_WHAT YOU ARE ASKED TO DO_.
After reading the data below, copy out every line that contains the word "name".

_INFORMATION SUPPLIED_.
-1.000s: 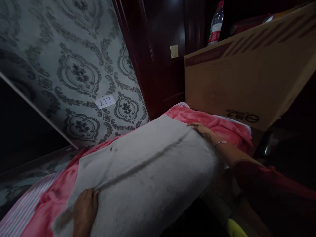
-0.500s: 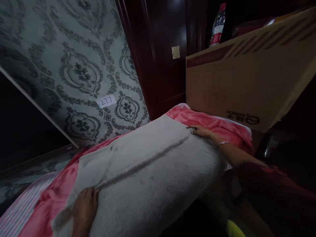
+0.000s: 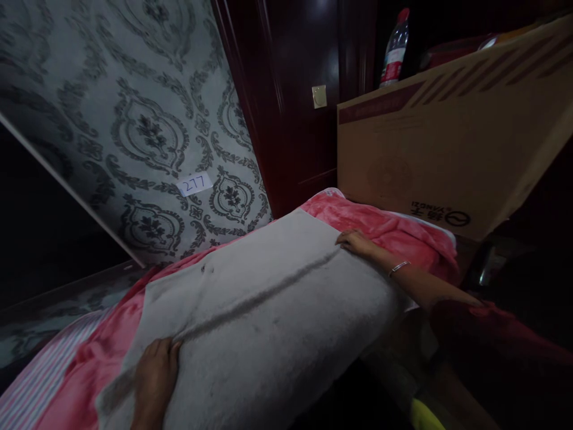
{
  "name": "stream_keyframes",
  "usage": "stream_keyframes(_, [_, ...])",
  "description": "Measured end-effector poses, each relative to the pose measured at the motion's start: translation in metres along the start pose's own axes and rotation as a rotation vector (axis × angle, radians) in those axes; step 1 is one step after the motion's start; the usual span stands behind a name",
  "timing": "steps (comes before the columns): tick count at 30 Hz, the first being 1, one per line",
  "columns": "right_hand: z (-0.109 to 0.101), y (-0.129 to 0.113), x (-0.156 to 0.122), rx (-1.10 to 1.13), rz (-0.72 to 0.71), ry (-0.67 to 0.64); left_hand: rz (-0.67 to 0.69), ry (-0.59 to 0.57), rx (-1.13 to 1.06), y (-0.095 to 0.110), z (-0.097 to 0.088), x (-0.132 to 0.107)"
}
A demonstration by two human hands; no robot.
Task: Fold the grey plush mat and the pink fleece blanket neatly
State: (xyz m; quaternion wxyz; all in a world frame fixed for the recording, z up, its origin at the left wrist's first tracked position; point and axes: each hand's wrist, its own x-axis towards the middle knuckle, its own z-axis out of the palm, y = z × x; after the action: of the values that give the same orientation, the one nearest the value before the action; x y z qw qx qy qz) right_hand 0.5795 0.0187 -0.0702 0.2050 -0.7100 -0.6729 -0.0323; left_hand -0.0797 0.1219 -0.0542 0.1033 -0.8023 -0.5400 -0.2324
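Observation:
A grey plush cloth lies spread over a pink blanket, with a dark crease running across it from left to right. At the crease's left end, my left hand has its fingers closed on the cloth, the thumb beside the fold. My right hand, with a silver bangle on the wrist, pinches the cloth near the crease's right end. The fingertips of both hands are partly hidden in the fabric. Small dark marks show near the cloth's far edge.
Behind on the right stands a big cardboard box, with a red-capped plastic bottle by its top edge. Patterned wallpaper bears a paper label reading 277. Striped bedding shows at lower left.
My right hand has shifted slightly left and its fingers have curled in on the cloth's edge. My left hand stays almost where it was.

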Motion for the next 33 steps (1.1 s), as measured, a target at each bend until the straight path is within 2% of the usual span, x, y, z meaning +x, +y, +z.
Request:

_SOLUTION_.
  "name": "stream_keyframes",
  "description": "Measured end-effector poses, each relative to the pose measured at the motion's start: translation in metres along the start pose's own axes and rotation as a rotation vector (axis × angle, radians) in those axes; step 1 is one step after the motion's start; the usual span stands behind a name",

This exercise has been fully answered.